126533.fb2 Shooting Schedule - читать онлайн бесплатно полную версию книги . Страница 55

Shooting Schedule - читать онлайн бесплатно полную версию книги . Страница 55

"Done," said Chiun. His smile was tight.

A head poked up from the open hatch and a flat voice called out, "Sunny Joe! That you? Man, am I glad to see a friendly face."

The voice belonged to Bartholomew Bronzini.

Chapter 18

On the morning of December 24, Radio Free Yuma went on the air.

Radio Free Yuma was a lawyer named Lester Cole with a ham radio set in his den. He put out a call to all stations listening on his band. A dentist in Poway, California, acknowledged his QSL.

"We've been invaded," Lester Cole said tightly. "Get word to Washington. We're cut off. It's the Japanese. They've pulled another Pearl Harbor on Yuma."

The Poway dentist thanked Lester for his entertaining story and signed off with a curt "Out."

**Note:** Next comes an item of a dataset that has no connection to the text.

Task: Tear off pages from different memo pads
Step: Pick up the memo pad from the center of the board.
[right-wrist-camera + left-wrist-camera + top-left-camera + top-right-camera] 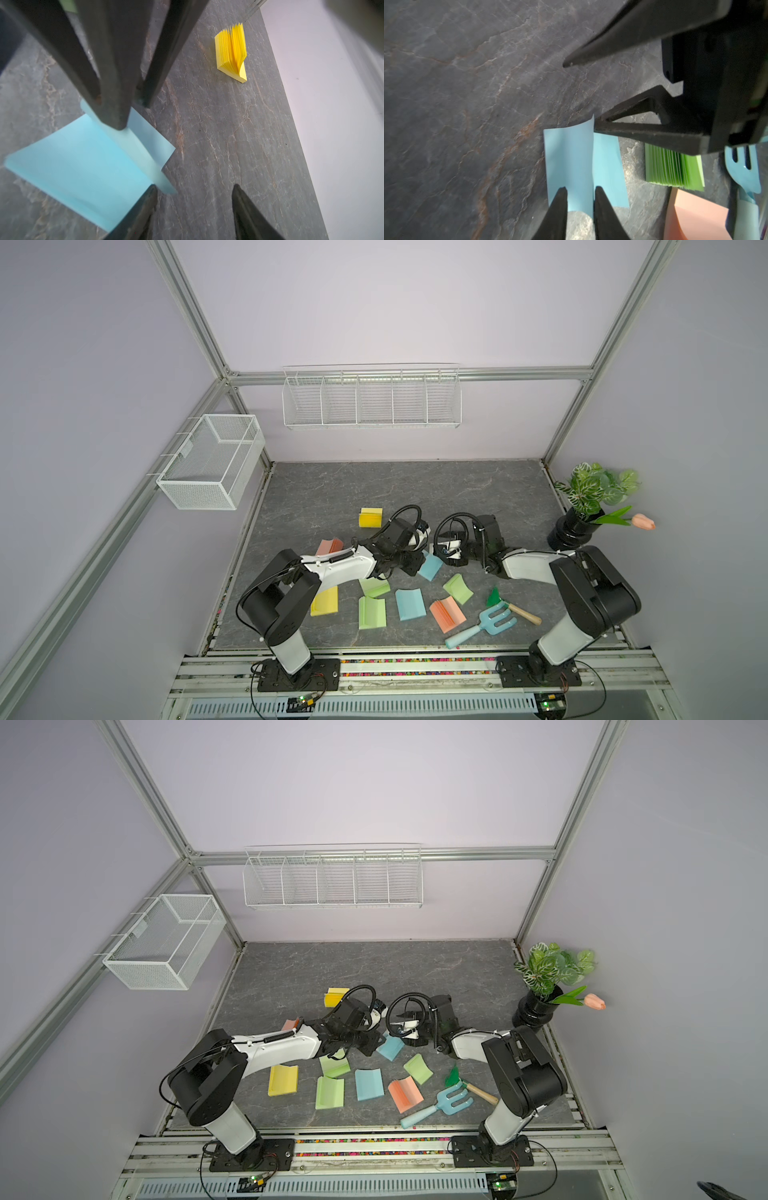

Lawyer Cole-as he was known to friend and foe alike-had better luck with his second call. He happened to get an Associated Press stringer in Flagstaff. The stringer listened to his story without interruption.

At the end, Lawyer Cole told the stringer, "You can check this out. We have no phones, no TV, no radio."

"I'll get back to you. Out."

The AP stringer confirmed that Yuma was incommunicado. He put in a series of calls to the state capital. No one in Phoenix could explain the problem. The stringer didn't repeat Lawyer Cole's wild invasion story. Instead, he returned to his ham set and tried to raise Cole.

There was no answer.

Clarence Giss didn't look at it as betraying his country. Yuma was under curfew. He dared not set foot outside his house because they were shooting anyone caught out-of-doors. Giss lived alone. The way he saw it, America hadn't done much for him. His social-security disability check wasn't even enough to stock his refrigerator properly. Giss had been on disability since a bad acid trip in 1970 made it impossible for him to hold a steady job. As he had explained it to his caseworker, "My foot flips out right regularly. I can't work."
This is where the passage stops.